Subject: Re: [boost] RFC: interest in Unicode codecs?
From: Phil Endecott (spam_from_boost_dev_at_[hidden])
Date: 2009-07-21 07:28:59


Eric Niebler wrote:
> Phil Endecott wrote:
>> Rogier van Dalen wrote:
>>> On Sat, Jul 18, 2009 at 15:20, Phil Endecott wrote:
>>>> The idea of an "iterator that knows where its end is" is something that
>>>> comes up fairly often; do the Range experts have any comments about it?
>>>>
>>>> I think that in this case an iterator that can be incremented and
>>>> dereferenced in some limited way beyond its end would be sufficient.
>>>> ?For
>>>> example, a std::string normally has a 0 byte beyond its end so that
>>>> c_str()
>>>> can work, so it is safe (for some value of safe!) to keep advancing a
>>>> std::string::iterator until a 0 is seen, without looking for end().
>>>> ?A UTF-8
>>>> decoding algorithm that processes multi-byte characters by continuing
>>>> until
>>>> the top bit is not set would safely terminate in this case.
>>>
>>> (I don't think I'm a Range expert.) I think there are problems with
>>> this example.

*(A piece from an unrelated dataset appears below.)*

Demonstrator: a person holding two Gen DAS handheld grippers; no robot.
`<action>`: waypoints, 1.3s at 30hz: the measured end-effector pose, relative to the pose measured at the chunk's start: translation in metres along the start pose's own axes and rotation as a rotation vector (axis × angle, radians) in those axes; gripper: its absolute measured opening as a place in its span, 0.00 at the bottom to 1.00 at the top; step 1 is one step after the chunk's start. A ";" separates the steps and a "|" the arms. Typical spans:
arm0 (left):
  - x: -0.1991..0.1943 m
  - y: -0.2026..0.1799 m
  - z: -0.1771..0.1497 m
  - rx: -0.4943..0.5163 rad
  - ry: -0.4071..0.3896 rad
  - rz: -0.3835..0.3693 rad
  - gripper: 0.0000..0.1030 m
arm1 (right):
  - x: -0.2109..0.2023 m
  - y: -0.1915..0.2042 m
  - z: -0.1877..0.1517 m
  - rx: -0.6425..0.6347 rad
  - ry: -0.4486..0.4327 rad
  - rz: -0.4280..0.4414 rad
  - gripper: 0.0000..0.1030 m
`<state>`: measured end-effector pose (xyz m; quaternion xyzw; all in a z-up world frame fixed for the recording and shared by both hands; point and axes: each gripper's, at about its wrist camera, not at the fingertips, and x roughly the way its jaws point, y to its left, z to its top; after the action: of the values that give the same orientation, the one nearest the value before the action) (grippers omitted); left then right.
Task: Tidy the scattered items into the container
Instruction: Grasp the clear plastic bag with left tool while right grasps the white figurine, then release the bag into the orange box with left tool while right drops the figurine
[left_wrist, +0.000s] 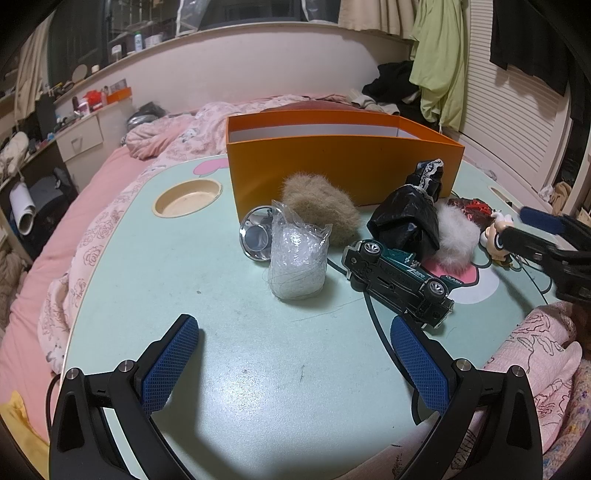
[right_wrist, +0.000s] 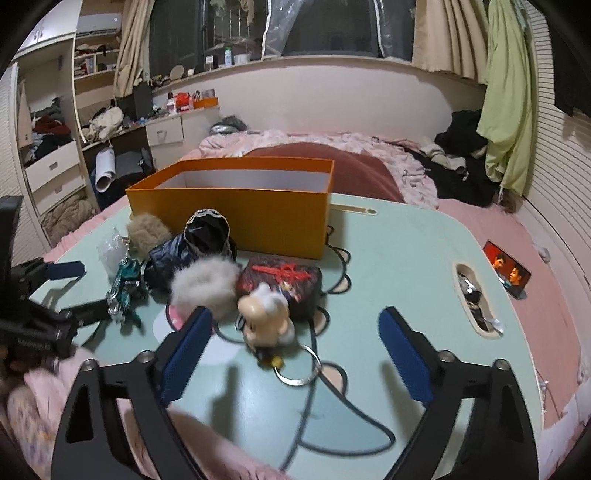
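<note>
Two grippers are sitting over a big mint-green table (left_wrist: 207, 258) that is lying on a pink bed. Biggest of the task things, the orange box (left_wrist: 343, 170) is standing near the far edge of the table, at 12 o'clock in the left wrist view, and its top is open. Just in front of it the scattered things are lying in a bunch. A brown fluffy ball (left_wrist: 321, 210) is sitting against the box wall. At its 3 o'clock a shiny black bag with lace (left_wrist: 406, 218) is slumping, with a white fluffy ball (left_wrist: 456, 236) touching its right side. A dark red pouch (right_wrist: 280, 280) is lying at 3 o'clock from the white ball in the right wrist view. A green toy car (left_wrist: 399, 277) is lying on its side at 6 o'clock from the black bag. A clear plastic bag (left_wrist: 297, 254) is standing at 9 o'clock from the car, with a small silver dish (left_wrist: 255, 236) leaning just beside it. A little doll keychain (right_wrist: 266, 317) is lying near the right gripper (right_wrist: 295, 332), at about 12 o'clock between its fingers, but they are not touching it. Its jaws are standing wide apart. The left gripper (left_wrist: 295, 343) is also gaping wide over bare table, holding nothing.
</note>
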<state>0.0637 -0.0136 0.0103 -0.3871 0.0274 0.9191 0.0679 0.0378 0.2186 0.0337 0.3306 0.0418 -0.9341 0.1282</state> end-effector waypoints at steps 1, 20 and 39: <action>0.000 0.000 0.000 0.000 0.000 0.000 1.00 | 0.006 0.002 0.002 -0.007 0.018 -0.003 0.76; -0.004 0.030 0.036 -0.134 -0.052 -0.040 0.62 | -0.016 0.001 -0.021 -0.013 -0.030 0.058 0.37; -0.055 0.033 0.063 -0.103 -0.195 -0.126 0.25 | -0.034 -0.002 0.014 0.014 -0.116 0.098 0.37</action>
<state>0.0522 -0.0456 0.0942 -0.2999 -0.0509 0.9465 0.1080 0.0540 0.2253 0.0663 0.2787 0.0113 -0.9444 0.1738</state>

Adding '\0' at the end is not mandated by the standard,
>>> right?
>>
>> My recollection is that the standard makes it hard to implement a
>> std::string that does not have a 0 after the last element, or that has
>> non-contiguous storage.
>
> I believe that as of C++03, std::string is required to have contiguous
> storage. The null-termination is another thing. The only guarantee is
> that the char* returned by c_str() is required to be null terminated. No
> such guarantee is made for the sequence traversed by std::string's
> iterators. Dereferencing the end iterator is verboten.

Here is an outline of a zero-overhead wrapper for std::string that I
hope guarantees that *end() == 0:

struct string_with_zero_beyond_end: std::string {
   typedef const char* const_iterator;
   const_iterator begin() const { return c_str(); }
   const_iterator end() const { return c_str() + length(); }
};

>> These are assumptions that I would probably be
>> happy to accept in my own internal-use code, but you are right to say
>> that they are probably not appropriate for library code. For library
>> code you would need to wrap the container with something that guarantees
>> this behaviour in a more solid way. Out of interest, does anyone know
>> if a std::vector that has been reserve()d guarantees anything about
>> dereferencing beyond-the-end iterators? It would be great if they were
>> allowed to be undefined yet certain not to segfault.
>
> Undefined behavior. Don't do it.

Something similar is possible.

>>> Also, '\0' could also occur in the middle of the sequence.
>>
>> That doesn't cause a problem for this application.
>
> But not in general.

We're not concerned with "in general", we're concerned with this
particular problem of traversing bytes of UTF-8 efficiently with the
possibility of malformed (e.g. malicious) input, without having to
constantly check for end-of-input.

>>>> For iterators that don't offer this sort of behaviour you can provide a
>>>> wrapper that knows where end is and returns a sentinel 0 in that case.
>>>
>>> Wouldn't this end up requiring two if-statements? In general, a
>>> sentinel which is in the valid range of the value type would be an
>>> awkward sentinel.
>>
>> No, the point is that it doesn't need any extra if statements at all.
>> The code is already looking for a top-bit-clear byte to indicate the end
>> of the multibyte character, and the 0 byte does that.
>>
>>> However, I can see where you're coming from. Being able to tell from
>>> an iterator whether it's at the end of its range is often useful. Is
>>> operator*() is the right place to implement this functionality?
>>> Wouldn't a free function
>>> is_at_end(Iterator)
>>> make more sense?
>>
>> Then you do have the extra if statement.
>
> If you write a generic algorithm that takes a ForwardRange or two
> ForwardIterators, you're not allowed to assume that the sequence is
> terminated with a sentry. Why? Because that's not part of the
> ForwardRange/ForwardIterator concept.
>
> You would be allowed to define a refinement, say
> ContiguousNullTerminatedIterator concept such that &*it is required to
> point to a contiguous block of memory that is terminated with a sentry
> at the position specified by the end iterator. You could also define a
> trait to detect conformance to the concept. Then you could use this
> trait to dispatch to an algorithm optimized for that trait.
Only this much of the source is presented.